Your task – The expected answer is the set of lines in the data below between the line holding "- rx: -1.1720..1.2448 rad" and the line holding "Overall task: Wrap", inclusive, written out exactly.

'''

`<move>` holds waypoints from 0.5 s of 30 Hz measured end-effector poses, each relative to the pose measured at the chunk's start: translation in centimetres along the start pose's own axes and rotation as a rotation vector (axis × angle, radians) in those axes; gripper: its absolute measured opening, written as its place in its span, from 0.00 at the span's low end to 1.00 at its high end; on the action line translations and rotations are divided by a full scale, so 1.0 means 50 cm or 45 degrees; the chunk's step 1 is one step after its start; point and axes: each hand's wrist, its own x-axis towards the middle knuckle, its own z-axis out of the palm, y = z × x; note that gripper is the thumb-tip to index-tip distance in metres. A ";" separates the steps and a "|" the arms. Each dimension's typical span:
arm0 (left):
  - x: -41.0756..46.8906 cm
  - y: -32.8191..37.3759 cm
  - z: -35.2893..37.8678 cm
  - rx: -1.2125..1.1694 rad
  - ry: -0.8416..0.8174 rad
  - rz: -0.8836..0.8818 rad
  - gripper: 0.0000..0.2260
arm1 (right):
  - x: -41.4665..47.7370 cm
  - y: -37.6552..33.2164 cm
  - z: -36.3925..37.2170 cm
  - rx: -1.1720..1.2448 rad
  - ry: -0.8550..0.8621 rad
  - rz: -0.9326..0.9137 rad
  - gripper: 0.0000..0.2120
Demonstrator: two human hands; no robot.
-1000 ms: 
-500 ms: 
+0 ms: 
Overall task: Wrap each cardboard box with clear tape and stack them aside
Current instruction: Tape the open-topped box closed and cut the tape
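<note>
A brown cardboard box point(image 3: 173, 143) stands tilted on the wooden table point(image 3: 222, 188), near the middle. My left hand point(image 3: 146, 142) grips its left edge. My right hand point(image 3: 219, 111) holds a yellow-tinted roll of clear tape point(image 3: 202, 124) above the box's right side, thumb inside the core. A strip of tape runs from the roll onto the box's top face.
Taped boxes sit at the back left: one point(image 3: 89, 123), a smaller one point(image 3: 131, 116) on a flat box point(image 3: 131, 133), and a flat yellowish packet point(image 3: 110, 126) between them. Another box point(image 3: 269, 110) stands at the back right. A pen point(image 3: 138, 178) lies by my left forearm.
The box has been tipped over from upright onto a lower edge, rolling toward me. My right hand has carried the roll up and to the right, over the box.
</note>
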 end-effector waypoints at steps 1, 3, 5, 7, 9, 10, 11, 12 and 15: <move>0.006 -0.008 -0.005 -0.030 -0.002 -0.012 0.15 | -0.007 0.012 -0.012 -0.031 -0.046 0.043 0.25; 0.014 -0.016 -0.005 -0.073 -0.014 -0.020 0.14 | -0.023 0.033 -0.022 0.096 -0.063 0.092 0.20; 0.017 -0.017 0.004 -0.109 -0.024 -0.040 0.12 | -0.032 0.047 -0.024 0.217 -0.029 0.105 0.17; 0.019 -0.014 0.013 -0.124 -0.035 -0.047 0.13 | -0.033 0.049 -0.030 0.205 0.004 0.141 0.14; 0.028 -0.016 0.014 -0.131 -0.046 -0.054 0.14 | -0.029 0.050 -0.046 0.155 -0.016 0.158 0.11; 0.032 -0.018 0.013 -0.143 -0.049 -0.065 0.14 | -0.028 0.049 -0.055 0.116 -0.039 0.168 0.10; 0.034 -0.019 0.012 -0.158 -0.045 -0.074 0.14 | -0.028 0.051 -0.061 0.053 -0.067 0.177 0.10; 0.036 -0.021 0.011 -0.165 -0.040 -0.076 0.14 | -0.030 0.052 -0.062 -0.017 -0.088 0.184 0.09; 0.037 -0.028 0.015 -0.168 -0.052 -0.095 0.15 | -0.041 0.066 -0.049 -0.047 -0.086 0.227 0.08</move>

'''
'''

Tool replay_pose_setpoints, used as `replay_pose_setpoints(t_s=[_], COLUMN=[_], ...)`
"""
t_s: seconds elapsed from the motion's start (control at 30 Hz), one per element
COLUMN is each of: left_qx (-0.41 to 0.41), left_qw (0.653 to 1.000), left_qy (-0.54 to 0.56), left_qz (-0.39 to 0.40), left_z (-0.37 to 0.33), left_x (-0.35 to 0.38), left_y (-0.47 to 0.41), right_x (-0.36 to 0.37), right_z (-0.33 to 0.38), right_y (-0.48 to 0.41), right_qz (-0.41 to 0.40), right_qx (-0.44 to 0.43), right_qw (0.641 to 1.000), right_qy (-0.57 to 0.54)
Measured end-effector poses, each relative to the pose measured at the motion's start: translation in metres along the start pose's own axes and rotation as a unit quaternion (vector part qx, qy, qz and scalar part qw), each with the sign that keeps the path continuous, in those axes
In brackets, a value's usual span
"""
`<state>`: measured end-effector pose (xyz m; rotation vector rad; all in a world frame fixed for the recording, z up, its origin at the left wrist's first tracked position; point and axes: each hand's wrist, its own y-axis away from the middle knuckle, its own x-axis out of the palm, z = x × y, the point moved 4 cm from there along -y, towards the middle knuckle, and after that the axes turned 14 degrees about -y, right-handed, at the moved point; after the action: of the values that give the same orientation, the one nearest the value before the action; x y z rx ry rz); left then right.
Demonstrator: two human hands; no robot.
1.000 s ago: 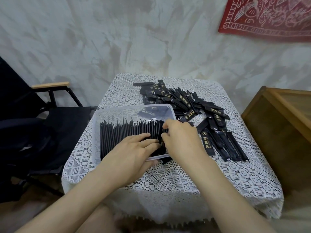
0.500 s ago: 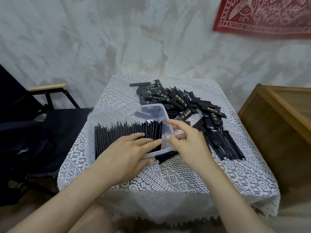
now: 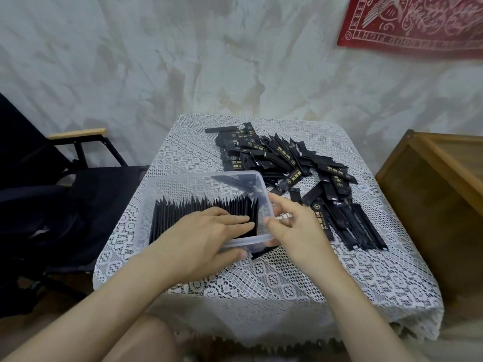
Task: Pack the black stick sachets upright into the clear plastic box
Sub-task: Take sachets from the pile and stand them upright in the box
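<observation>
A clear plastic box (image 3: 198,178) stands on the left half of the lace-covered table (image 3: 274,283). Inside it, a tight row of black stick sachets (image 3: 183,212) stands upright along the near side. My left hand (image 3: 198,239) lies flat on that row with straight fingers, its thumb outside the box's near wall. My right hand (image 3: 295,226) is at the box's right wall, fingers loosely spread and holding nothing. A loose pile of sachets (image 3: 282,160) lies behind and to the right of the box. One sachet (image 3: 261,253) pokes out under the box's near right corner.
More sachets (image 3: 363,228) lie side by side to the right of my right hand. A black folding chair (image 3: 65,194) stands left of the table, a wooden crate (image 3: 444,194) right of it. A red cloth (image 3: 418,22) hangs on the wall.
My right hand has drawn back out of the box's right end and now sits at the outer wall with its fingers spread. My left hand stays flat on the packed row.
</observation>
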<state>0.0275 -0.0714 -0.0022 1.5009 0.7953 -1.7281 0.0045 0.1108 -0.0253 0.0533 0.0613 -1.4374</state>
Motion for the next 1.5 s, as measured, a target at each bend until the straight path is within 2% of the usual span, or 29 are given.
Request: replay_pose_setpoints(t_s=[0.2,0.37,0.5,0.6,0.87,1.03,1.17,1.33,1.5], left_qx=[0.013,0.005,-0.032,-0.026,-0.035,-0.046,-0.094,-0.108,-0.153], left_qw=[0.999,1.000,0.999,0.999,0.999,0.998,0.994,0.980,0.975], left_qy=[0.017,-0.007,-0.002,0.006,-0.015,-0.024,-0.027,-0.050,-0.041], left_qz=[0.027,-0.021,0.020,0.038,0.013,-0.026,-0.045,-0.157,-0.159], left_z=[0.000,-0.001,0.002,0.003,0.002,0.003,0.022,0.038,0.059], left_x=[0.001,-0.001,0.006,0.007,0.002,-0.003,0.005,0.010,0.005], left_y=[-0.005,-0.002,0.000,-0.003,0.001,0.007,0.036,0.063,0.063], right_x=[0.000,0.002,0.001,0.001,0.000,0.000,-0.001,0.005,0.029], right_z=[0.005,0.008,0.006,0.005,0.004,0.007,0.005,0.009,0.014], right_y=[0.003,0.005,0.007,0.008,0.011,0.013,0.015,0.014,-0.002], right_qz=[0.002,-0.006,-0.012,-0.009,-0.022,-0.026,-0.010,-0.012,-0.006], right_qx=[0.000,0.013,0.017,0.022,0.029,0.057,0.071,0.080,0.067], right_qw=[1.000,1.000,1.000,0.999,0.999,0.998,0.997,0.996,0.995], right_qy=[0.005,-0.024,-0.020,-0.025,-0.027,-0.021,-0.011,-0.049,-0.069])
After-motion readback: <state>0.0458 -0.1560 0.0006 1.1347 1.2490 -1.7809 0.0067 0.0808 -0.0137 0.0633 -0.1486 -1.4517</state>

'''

Written solution –
  - rx: -1.1720..1.2448 rad
  - ry: -0.8550..0.8621 rad
  - rz: -0.9326..0.9137 rad
  - gripper: 0.0000..0.2120
Demonstrator: two human hands; no robot.
-1000 ms: 
-500 ms: 
+0 ms: 
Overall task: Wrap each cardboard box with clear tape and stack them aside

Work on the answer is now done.